* _WHAT TO WORK ON_:
Only the lines from the one containing "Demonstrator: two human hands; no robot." through the one containing "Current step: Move" should be printed, exactly as they appear below, with both ends included.

* _COLLECTED MATERIAL_:
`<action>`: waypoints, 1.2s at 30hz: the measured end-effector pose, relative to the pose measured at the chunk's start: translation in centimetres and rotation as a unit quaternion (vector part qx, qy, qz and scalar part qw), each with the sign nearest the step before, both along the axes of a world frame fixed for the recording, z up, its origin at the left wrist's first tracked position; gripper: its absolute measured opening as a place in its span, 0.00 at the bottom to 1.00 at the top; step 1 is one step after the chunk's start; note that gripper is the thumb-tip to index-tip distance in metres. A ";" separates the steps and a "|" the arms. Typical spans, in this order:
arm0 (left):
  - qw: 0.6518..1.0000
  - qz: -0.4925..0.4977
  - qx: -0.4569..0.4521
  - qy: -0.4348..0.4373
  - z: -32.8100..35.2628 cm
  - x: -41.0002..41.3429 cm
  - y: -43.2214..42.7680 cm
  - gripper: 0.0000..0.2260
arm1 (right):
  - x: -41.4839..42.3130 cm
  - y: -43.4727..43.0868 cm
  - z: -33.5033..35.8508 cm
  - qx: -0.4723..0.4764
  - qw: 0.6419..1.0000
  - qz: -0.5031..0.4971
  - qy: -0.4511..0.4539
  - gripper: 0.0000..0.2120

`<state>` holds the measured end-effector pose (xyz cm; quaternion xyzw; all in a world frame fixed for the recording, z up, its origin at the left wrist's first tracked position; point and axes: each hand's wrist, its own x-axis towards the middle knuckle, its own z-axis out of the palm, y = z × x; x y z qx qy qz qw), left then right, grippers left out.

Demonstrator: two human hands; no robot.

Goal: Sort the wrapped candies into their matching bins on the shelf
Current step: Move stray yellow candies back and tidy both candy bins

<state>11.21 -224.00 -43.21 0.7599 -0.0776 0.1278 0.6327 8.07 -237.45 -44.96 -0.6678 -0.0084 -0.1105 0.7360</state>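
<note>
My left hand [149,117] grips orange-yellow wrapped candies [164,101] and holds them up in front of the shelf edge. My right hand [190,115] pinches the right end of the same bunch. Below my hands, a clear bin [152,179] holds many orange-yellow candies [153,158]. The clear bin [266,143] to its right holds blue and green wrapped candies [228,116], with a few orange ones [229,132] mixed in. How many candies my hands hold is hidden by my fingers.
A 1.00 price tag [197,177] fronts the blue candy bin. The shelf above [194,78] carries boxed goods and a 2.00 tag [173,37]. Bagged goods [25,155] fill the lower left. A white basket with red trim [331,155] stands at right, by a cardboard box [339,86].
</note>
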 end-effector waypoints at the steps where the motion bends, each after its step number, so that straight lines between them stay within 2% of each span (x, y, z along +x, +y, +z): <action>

* _TASK ANSWER_:
Demonstrator: two human hands; no robot.

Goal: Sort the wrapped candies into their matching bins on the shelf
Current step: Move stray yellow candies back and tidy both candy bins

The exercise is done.